If welfare dependence is to be constructively addressed, we need to think differently about the way the social security system is delivered to Indigenous Australians. The question is how this can be done without undermining the existing strengths of many family structures, and without the exercise degenerating into social engineering. There is a need for an enabling policy framework in which Indigenous people can exercise both their personal and cultural autonomy, and their social and cultural responsibilities.
The community-level research highlights the fact that Indigenous social security recipients have specific characteristics and needs that are not always congruent with those of their mainstream counterparts. A ‘one-size-fits-all’ policy and service delivery model will fail to adequately represent the diversity of Indigenous realities on the ground, will impact negatively on families and will, as a consequence, provide less effective outcomes. Reforms that focus on encouraging the transition of Indigenous people from welfare to mainstream employment will need to address this diversity.

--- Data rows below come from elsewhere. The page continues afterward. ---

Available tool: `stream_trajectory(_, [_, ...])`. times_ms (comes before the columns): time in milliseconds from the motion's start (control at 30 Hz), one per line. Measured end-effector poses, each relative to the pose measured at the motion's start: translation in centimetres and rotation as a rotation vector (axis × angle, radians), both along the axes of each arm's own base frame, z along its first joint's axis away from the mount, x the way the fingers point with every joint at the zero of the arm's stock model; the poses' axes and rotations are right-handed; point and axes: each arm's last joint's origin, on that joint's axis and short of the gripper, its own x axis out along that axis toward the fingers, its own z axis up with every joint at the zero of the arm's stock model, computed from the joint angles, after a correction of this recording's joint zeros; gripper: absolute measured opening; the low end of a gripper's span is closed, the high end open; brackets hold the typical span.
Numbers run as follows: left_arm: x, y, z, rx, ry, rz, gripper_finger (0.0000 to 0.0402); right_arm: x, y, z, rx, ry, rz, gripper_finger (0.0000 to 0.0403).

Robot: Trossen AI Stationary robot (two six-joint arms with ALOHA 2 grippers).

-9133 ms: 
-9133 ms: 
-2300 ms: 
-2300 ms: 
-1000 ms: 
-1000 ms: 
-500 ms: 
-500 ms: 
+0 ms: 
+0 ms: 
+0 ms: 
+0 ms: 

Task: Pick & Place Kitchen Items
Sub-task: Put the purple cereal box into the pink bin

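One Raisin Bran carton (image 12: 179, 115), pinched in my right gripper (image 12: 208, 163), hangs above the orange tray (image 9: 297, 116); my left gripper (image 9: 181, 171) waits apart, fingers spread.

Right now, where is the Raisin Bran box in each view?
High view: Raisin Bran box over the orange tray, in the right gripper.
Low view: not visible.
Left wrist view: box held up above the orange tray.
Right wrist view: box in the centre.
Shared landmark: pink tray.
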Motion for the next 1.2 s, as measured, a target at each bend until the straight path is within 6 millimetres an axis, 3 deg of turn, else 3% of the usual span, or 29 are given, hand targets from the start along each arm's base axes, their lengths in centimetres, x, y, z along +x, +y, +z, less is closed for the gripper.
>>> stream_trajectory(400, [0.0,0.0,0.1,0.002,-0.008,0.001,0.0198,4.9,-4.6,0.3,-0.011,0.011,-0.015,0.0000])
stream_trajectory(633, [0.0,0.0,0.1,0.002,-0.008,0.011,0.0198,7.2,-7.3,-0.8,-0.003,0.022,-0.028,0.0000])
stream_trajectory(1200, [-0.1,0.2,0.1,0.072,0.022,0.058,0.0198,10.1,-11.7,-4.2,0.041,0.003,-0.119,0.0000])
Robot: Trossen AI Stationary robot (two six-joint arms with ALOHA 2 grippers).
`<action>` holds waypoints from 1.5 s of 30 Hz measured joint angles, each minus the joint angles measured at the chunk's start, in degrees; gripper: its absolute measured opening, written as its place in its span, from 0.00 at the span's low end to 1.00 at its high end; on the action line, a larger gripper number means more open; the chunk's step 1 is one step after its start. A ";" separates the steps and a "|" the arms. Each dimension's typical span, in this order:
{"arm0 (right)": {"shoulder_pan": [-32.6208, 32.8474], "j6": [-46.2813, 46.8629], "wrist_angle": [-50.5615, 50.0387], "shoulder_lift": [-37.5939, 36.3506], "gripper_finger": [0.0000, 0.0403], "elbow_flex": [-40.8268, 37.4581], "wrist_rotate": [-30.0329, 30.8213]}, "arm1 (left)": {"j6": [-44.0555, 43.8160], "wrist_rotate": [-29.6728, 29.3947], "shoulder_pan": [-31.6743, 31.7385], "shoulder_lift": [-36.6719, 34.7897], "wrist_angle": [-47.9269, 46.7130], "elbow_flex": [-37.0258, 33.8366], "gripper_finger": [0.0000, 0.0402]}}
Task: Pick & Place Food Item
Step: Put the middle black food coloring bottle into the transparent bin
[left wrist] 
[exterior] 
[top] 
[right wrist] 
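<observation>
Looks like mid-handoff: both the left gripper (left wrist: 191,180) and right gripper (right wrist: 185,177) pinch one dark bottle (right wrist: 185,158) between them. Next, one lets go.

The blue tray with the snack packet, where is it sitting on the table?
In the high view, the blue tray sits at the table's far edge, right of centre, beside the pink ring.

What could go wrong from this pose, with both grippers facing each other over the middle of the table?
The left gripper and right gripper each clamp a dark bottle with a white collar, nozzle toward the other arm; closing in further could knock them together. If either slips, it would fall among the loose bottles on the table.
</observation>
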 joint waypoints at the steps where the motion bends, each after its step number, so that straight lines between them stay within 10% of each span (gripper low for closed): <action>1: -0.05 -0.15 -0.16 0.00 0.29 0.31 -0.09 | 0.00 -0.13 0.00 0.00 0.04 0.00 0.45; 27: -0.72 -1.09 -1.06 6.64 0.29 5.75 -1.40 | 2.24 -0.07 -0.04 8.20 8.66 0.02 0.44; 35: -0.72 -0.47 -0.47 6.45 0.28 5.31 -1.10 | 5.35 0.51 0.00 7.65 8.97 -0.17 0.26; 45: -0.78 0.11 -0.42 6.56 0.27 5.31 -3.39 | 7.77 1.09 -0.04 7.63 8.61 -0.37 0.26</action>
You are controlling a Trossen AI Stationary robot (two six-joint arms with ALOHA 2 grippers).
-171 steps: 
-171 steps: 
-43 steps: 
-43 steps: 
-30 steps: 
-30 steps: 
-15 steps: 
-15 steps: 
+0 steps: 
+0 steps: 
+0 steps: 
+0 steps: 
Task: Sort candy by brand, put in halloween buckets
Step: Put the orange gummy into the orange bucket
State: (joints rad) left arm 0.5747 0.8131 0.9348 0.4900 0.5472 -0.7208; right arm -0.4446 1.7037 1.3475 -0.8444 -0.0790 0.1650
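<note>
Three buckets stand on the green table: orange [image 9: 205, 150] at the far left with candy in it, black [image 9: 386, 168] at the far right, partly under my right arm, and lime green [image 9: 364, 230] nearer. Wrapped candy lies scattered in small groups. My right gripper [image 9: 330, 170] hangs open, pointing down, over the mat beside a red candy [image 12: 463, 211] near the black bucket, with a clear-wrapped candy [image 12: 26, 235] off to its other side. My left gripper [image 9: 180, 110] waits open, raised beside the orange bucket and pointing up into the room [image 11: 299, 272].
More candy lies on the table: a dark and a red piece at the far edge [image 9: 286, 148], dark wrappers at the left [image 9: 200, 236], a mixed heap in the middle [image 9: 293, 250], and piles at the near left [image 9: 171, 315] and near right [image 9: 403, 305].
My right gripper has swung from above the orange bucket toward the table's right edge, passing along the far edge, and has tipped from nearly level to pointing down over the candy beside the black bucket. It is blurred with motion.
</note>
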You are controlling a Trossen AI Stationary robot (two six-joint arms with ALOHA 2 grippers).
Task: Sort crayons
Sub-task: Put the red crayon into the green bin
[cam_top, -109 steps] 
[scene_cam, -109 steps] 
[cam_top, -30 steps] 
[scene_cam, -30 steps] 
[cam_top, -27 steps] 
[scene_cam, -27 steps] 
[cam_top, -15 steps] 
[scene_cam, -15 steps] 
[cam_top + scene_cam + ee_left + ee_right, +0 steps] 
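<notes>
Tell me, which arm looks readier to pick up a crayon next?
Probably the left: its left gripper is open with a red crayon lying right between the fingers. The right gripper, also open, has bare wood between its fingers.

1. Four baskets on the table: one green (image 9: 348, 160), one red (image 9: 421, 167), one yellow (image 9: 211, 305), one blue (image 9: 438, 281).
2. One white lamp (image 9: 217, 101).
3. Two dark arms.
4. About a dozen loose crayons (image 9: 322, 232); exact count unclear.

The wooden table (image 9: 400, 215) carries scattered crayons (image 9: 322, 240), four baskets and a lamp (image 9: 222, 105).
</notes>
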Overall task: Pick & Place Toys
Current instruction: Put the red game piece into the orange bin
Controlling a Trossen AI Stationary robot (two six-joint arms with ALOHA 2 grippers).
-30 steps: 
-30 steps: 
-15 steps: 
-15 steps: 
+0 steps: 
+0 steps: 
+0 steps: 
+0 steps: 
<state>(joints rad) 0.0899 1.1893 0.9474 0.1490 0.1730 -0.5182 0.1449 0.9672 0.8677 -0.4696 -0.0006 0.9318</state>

The research also indicates that Indigenous welfare dependence is a complex phenomenon which cannot be treated in isolation from other social, economic and cultural problems. Government policy will need to be applied in ways that are culturally and economically informed about these local realities if the circumstances of Indigenous people are to improve. Reform must necessarily happen down at the level of community economies, and must address families, not just individuals.
The research conclusions highlight the need for government to:
formulate an Indigenous Welfare Policy and an Indigenous Mutual Obligation Strategy to reflect the underlying common characteristics as well as the diversity of circumstances, of Indigenous social security recipients;
provide early intervention assistance and training to youth, young parents and sole parent families immediately upon their entry into the social security system;
develop strategies to address the growing demands placed upon service delivery by Indigenous young parents, and by youth and children at risk of inter-generational welfare dependence;
develop a revitalised role for the CDEP scheme and its organisations in providing mentoring, training and early intervention to a wider range of Indigenous welfare recipients, and in negotiating locally-relevant mutual obligation frameworks; and
develop working partnerships between Centrelink, DFACS, Indigenous communities and their organisations, to ensure more culturally-informed and coordinated service delivery for Indigenous social security recipients.
If it is going to have practical benefit, a policy framework for mutual obligation for Indigenous social security recipients must:
be flexibly defined to accommodate cultural, family and economic realities;
be realistically applied in respect to any activity test, and include exemptions;
accord value to voluntary, culturally-based and community development work;
accommodate the intricate conjunctions between individuals, their families and the wider community;
recognise the CDEP scheme as already fulfilling any mutual obligation test;
specify the ‘obligations’ that fall on government and the private sector; and importantly,
be linked to enhanced government investment in education, training, and employment opportunities for Indigenous social security recipients.
Earlier research analysis of NATSIS and comparative ABS survey data indicates that Indigenous Australians undertake voluntary work at a national rate of 27 per cent, compared to 19 per cent for the total population (see Hunter 2000; Smith & Roach 1996). The most common types of voluntary work undertaken by Indigenous Australians involve community and sporting organisations, working with school and youth groups, working on committees, and caring for sick and aged relatives. Over half of those persons who reported that they carried out voluntary work also stated that they received government social security payments as their main source of income (Smith & Roach 1996: 71). It would seem that a number of Indigenous people are already fulfilling the mutual obligation criterion by carrying out voluntary work in their own communities.
For Indigenous Australians, improving the delivery and administration of the social security system will not be a sufficient answer in itself. It must go hand in hand with a significant improvement in their access to, and take up, of meaningful paid employment and vocational training in their own communities. However, an underlying premise of the welfare reform agenda seems to be that Indigenous Australians have access to viable labour markets and paid employment, and that training is available to them in the communities where they reside. In fact, the 1994 NATSIS survey reported that a substantial proportion of unemployed Indigenous men and women (42 per cent and 33 per cent respectively), and especially those in remote, rural, and ‘other urban’ areas, cited the fact that there were ‘no jobs at all’ and ‘no jobs in the local area’ as their main difficulty in finding work (ABS—CAEPR 1996: 57–8).
Research by Taylor and Hunter (1998) indicates that substantial government investment in training and job creation would be needed to achieve employment equity. More recent research suggests that even with additional investment, if participation in education and vocational training (perhaps as requirements of mutual obligation), is going to assist in reducing welfare dependence, then it will have to take account of the local demand for skills, and locational constraints on labour markets (Daly 2000; Gregory & Martin 2000).
The future implementation of mutual obligation, if it is insensitive to the circumstances of Indigenous people, could translate into a form of welfare enterprise-bargaining in which Indigenous income support recipients would be at a disadvantage, and their rights potentially jeopardised. An element of discretion will be necessary simply in order to make feasible the requirements of mutual obligation (Keating 2000: 27; Smith 2000: 112–15, 126–9). These concerns might be addressed partly through a revitalised role for the CDEP scheme in which local CDEP organisations develop realistic guidelines and facilitate outcomes for social security recipients, and their families and communities.